Tan gave an instance of how transition credit  a novel class of carbon credit generated from phasing out coal crops early, which the central financial institution mooted a 12 months in the past – are being piloted within the Philippines to completely account for not simply the prices wanted to allow a simply transition and renewables substitute, however battery storage.

To extend the quantity of blended finance offers within the area, she additionally pointed to the necessity to transfer past the present method of taking a look at particular person transactions, to ascertain “working platforms” that combination the dangers and returns from a spread of buyers.

In the event you ask the query of what would drive decarbonisation sooner, I don’t assume the reply is finance… So long as governments train their obligation to [dismantle fossil fuel subsidies and price pollution], cash goes to movement.

Assaad Razzouk, chief government officer, Gurīn Vitality

Nevertheless, Assaad Razzouk, chief government of Singapore-based renewable energy developer Gurīn Vitality, stated that eradicating fossil gas subsidies – which reached a report US$7 trillion in 2022 – and making polluters pay would go an extended method in accelerating the area’s transition away from climate-warming vitality sources, in comparison with tinkering with financing devices.

“In the mean time, the oil, gasoline and coal industries pollute freely as a result of they don’t pay the value for both the air pollution they pump into the sky or the air pollution in your plastic bottles and possibly in half the garments you’re carrying, that are all created from oil and gasoline.
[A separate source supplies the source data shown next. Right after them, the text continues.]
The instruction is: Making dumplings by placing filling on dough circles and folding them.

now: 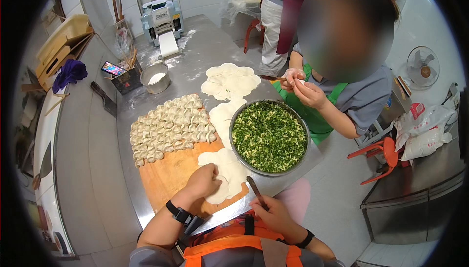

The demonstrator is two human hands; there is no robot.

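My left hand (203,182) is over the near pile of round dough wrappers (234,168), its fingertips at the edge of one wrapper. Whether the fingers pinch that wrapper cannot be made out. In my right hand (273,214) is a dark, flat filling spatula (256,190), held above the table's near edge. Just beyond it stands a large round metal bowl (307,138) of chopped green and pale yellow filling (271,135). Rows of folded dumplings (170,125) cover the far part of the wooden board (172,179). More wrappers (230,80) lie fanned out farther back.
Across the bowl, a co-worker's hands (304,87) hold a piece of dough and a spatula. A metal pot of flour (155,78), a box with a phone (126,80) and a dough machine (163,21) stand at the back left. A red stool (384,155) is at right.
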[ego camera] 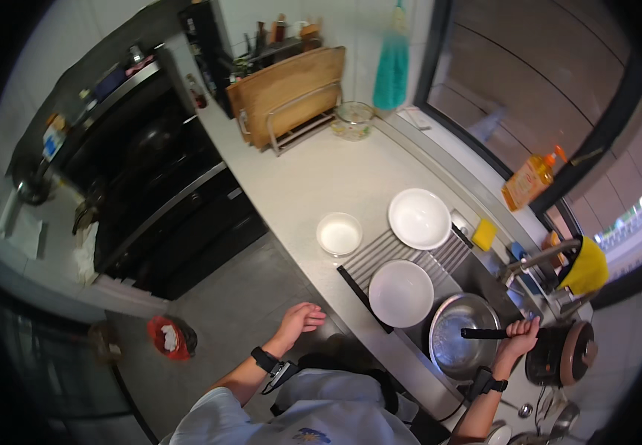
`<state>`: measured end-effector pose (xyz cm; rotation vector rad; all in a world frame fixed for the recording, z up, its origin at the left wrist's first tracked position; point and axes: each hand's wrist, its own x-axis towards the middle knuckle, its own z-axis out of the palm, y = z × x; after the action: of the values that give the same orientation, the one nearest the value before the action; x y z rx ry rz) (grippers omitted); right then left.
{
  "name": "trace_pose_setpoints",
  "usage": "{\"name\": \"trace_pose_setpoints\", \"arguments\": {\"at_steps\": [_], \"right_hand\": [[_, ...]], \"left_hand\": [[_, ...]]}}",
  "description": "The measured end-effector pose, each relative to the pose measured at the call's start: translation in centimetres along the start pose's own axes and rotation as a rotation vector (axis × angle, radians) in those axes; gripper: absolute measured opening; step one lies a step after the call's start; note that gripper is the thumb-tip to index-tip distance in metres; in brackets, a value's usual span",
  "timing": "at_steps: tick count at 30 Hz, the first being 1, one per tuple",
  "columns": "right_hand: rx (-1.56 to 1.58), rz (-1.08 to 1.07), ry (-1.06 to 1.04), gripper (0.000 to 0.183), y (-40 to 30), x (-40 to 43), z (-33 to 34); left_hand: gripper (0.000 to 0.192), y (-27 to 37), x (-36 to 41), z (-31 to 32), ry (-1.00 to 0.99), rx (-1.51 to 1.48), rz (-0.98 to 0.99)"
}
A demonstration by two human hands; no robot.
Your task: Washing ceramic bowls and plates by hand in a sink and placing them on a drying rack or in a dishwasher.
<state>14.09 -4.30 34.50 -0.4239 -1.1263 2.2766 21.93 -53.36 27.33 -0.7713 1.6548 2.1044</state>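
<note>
My right hand (520,336) is closed around a black, bar-shaped object (482,334), whose free end juts out over a stainless steel basin (464,361) in the sink. What this object is, I cannot tell. Away from the counter edge, my left hand (301,322) hangs above the floor with fingers slightly bent and nothing in it. A slatted metal draining rack (361,266) with black end strips spans part of the sink. One white bowl (401,293) sits on its near side, another white bowl (419,218) at its far side. A smaller white bowl (339,233) stands on the counter beside the rack.
A yellow sponge (484,234), a faucet (543,255) and an orange soap bottle (530,181) line the window side. An electric cooker (560,353) stands to the right. Cutting boards (287,97) and a glass bowl (353,120) are at the back. A red-lined bin (168,337) is on the floor.
</note>
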Motion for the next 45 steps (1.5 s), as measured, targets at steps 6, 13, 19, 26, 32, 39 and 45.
{"name": "trace_pose_setpoints", "arguments": {"at_steps": [6, 13, 19, 26, 32, 39, 45], "right_hand": [[-0.017, -0.096, -0.193, 0.045, -0.1, 2.6, 5.9], [0.108, -0.097, -0.468, 0.046, -0.2, 1.5, 20.7], [0.177, -0.112, -0.727, 0.045, 1.1, -3.0, 39.9], [0.167, 0.088, -0.95, 0.042, 10.9, -10.5, 62.9], [-0.003, 0.005, -0.959, 0.037, 16.8, -14.5, 81.7], [-0.034, -0.138, -0.862, 0.033, 28.4, -16.1, 95.6], [-0.275, -0.22, -0.723, 0.034, 39.9, -11.4, 100.0]], "left_hand": [[0.03, -3.5, -5.4, -2.9, 0.194, -0.082, -0.061], [0.015, -6.7, -8.4, -9.8, 0.455, -0.249, 0.11], [0.015, -5.4, -3.7, -17.9, 0.511, -0.259, 0.252], [0.019, -4.9, -5.2, -31.0, 0.689, -0.338, 0.304], [0.01, -5.6, -4.4, -37.4, 0.832, -0.126, 0.317], [0.013, -11.0, -2.9, -40.6, 0.953, -0.407, 0.257], [0.009, -5.2, -1.3, -44.7, 1.054, -0.443, 0.155]]}}
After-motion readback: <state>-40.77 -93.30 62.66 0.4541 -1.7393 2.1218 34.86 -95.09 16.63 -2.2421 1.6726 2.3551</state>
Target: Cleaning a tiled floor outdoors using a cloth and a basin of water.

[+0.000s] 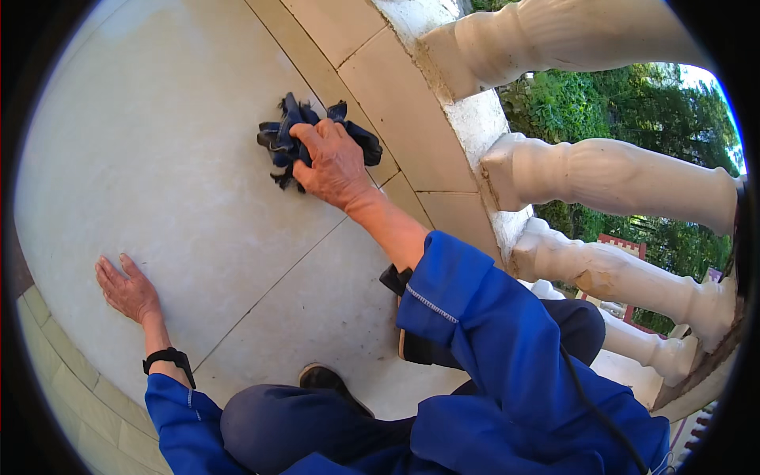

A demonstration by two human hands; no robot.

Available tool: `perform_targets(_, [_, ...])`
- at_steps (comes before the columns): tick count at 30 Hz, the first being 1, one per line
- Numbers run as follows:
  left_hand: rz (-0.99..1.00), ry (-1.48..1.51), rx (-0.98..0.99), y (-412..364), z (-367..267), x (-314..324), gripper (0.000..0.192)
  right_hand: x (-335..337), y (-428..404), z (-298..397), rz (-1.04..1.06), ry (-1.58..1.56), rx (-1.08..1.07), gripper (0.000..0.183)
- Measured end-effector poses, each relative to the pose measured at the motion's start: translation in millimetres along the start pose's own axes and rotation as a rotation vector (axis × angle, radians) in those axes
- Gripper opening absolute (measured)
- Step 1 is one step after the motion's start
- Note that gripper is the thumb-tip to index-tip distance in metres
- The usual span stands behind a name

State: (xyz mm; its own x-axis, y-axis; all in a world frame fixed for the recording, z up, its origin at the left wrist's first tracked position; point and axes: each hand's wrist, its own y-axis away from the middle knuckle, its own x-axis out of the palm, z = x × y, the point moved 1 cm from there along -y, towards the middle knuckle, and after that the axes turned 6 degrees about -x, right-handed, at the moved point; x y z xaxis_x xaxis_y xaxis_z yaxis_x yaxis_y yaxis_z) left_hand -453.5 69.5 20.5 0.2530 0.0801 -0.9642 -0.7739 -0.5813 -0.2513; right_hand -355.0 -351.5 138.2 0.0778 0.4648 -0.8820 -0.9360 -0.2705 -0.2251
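Observation:
My right hand point(332, 160) grips a bunched dark blue cloth point(291, 133) with frayed edges. The cloth rests on the pale floor tile point(178, 142), close to the seam with a narrow tan border strip point(332, 80). Over at the left, my left hand point(127, 288) hangs above or lies on the same tile, its fingers spread and nothing in it. From this angle I cannot tell whether its palm touches the floor.
A row of cream balusters point(594, 178) stands on a white ledge point(475, 127) at the right, with greenery point(570, 107) beyond. My knee point(267, 427) and dark shoe point(332, 383) are close below. A cable point(585, 395) runs along my right sleeve.

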Motion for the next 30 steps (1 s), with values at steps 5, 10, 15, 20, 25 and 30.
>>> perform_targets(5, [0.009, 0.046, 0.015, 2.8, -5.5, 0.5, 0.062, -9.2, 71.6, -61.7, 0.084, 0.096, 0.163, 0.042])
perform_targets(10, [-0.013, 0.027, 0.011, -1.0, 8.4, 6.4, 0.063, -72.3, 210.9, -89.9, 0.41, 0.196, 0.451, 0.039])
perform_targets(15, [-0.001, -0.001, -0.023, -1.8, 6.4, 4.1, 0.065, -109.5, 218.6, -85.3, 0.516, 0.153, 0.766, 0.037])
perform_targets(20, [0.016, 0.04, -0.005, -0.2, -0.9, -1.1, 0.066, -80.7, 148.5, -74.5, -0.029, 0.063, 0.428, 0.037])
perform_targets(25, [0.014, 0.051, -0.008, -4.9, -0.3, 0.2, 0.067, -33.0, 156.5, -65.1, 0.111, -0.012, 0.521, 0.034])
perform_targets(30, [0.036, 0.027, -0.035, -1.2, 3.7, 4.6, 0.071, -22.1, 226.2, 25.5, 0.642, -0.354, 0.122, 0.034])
Until we worth that, I can’t even think about financing devices,” stated Razzouk on a separate SIEW panel on Wednesday.

Cash follows bankable initiatives and bankable constructions. Nothing’s going to alter that equation. So the issue, 99 per cent of the time, is just not about monetary methods, capabilities or constructions; it’s not about getting more cash from the World Financial institution, the Asian Infrastructure Funding Financial institution or whoever. We already know that renewable vitality is the most cost effective supply of vitality within the historical past of the world. So for those who ask the query of what would drive decarbonisation sooner, I don’t assume the reply is finance,” he stated.

“60 to 70 per cent of the finance is already current regionally in all these nations… So long as governments train their obligation to [dismantle fossil fuel subsidies and price pollution], cash goes to movement. And I feel we’re all going to be shocked by the velocity at which we’re going to decarbonise on this a part of the world. It’s going to be sooner than projections.”